---------- DATA FOR ANALYSIS

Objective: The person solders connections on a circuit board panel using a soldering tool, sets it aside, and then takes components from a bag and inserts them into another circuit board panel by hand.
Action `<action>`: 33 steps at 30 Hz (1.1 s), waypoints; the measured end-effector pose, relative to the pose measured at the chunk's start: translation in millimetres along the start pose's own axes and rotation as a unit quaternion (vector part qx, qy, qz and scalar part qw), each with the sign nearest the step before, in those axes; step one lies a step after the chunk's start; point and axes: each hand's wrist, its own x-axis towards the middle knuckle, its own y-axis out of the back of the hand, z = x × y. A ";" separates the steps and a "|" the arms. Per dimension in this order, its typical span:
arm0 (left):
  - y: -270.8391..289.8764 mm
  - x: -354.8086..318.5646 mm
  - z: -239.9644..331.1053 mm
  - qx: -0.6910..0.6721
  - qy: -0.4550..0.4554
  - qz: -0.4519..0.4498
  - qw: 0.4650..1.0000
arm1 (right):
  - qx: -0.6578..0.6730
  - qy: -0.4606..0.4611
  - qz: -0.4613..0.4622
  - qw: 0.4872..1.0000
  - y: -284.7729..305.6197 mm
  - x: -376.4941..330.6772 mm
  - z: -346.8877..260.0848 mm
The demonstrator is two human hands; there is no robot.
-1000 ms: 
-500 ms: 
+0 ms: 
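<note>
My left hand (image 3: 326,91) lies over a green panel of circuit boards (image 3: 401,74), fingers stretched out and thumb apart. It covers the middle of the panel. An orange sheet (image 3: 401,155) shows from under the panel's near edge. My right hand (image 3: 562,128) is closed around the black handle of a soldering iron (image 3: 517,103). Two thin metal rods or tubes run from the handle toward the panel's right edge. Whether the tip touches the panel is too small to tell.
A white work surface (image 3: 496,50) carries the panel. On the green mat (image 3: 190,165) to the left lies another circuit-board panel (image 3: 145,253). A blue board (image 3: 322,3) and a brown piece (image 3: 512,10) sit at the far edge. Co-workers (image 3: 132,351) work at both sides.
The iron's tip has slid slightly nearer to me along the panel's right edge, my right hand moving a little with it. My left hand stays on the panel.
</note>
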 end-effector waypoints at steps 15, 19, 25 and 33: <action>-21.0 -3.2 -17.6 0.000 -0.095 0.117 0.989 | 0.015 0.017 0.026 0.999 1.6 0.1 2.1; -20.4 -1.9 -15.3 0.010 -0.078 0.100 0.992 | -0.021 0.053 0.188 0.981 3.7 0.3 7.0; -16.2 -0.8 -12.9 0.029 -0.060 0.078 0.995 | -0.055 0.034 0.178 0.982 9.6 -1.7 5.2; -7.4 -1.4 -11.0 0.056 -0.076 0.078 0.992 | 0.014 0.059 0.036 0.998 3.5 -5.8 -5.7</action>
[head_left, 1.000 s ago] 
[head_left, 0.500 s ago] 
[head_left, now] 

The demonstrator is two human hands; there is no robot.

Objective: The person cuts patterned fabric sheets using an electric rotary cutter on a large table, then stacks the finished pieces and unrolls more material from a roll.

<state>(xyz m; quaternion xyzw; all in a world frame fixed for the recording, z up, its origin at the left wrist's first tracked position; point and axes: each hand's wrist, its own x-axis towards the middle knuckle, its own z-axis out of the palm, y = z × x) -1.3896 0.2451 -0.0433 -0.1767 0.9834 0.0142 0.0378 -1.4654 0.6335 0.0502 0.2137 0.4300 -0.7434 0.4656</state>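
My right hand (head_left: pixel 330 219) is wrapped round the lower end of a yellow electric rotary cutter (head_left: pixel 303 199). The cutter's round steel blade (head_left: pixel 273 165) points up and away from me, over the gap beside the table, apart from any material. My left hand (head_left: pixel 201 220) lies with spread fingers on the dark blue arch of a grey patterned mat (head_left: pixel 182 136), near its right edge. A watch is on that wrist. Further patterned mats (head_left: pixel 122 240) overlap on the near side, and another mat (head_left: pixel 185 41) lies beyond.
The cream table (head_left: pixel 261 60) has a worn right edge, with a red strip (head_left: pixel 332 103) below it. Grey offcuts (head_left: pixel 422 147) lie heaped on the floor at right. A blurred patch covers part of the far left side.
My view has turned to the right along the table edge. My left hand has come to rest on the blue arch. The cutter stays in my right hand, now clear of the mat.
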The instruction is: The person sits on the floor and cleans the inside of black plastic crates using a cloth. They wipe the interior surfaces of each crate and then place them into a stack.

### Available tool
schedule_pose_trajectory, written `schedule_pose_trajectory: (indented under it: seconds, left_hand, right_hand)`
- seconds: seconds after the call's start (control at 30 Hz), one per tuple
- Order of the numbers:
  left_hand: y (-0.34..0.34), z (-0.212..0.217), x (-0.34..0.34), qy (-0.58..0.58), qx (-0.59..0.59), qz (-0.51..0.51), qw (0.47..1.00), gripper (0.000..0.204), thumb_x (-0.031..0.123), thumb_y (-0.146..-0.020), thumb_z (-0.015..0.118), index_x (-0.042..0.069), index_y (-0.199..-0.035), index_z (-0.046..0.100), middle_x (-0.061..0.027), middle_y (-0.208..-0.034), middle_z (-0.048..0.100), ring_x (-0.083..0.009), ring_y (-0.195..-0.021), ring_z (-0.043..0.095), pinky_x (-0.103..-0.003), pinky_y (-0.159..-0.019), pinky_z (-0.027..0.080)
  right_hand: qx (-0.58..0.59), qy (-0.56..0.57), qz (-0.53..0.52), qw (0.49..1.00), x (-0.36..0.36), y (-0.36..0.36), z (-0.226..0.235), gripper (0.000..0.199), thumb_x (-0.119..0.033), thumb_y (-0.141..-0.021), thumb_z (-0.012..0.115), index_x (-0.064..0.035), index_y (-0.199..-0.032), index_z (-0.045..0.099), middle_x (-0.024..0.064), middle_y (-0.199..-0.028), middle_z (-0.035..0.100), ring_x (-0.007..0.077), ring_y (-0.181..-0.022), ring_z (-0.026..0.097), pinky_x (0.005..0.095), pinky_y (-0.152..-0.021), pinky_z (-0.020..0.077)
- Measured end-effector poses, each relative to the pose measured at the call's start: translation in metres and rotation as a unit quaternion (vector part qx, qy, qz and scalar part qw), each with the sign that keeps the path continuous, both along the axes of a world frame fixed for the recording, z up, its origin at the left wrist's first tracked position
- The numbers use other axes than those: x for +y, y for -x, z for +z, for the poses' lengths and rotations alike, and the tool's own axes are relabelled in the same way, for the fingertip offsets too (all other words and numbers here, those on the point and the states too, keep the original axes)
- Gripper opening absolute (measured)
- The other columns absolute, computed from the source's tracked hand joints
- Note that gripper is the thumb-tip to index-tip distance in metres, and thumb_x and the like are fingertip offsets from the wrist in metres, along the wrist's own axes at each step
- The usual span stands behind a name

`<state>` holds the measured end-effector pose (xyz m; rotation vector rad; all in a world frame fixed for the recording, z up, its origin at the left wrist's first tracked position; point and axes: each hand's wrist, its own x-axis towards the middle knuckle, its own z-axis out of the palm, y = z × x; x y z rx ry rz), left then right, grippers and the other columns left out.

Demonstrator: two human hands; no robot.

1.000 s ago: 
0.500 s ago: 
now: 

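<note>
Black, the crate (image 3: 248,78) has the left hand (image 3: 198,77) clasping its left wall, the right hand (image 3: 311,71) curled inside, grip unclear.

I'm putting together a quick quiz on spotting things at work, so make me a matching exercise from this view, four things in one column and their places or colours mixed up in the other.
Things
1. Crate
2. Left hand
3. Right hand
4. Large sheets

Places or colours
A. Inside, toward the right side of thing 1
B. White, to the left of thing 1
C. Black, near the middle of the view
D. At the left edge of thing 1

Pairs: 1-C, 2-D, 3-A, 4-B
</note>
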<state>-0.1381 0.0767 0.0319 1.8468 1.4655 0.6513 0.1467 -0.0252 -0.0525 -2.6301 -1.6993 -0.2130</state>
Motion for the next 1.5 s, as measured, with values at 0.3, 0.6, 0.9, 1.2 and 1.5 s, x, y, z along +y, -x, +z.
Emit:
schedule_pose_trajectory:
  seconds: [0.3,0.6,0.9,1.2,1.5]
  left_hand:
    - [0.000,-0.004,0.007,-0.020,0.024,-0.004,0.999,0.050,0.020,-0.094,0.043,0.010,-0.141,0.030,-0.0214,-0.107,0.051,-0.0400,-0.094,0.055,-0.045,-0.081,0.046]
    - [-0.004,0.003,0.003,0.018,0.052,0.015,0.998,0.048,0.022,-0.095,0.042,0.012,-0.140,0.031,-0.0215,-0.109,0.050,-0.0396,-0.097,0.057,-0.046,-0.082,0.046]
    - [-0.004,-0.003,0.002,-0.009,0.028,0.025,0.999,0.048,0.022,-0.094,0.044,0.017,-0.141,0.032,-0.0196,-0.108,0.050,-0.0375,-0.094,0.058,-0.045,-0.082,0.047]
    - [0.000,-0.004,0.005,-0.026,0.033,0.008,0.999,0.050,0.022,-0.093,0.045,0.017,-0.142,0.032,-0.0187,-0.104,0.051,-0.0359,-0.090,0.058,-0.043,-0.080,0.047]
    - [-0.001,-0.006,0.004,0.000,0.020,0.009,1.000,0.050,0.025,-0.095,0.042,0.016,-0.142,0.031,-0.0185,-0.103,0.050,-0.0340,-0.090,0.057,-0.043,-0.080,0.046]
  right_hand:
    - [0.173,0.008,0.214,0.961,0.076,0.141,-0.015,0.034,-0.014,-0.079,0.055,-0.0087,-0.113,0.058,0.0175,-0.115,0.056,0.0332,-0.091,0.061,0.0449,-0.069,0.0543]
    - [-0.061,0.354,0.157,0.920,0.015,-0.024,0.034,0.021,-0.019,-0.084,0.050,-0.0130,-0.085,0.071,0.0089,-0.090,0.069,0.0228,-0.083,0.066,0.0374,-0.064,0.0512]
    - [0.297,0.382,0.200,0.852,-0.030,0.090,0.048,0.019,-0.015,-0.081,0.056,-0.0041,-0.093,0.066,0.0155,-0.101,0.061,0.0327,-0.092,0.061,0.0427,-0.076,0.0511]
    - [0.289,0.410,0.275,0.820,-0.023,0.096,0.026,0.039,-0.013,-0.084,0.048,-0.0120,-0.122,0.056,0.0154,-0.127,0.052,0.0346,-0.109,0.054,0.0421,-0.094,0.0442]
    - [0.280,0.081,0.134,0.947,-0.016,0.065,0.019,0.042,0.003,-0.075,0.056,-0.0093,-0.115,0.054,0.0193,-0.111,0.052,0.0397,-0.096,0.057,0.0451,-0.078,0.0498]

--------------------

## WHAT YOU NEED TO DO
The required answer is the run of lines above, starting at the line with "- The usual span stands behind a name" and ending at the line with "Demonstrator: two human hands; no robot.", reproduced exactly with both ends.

## SOLUTION TO THE EXERCISE
- The usual span stands behind a name

`<state>` holds the measured end-effector pose (xyz m; rotation vector rad; all in a world frame fixed for the recording, z up, its origin at the left wrist's first tracked position; point and axes: each hand's wrist, its own x-axis towards the middle knuckle, its own z-axis out of the palm, y = z × x; x y z rx ry rz), left then right, grippers and the other columns left out.

Demonstrator: two human hands; no robot.

Nothing remains to be done in this exercise.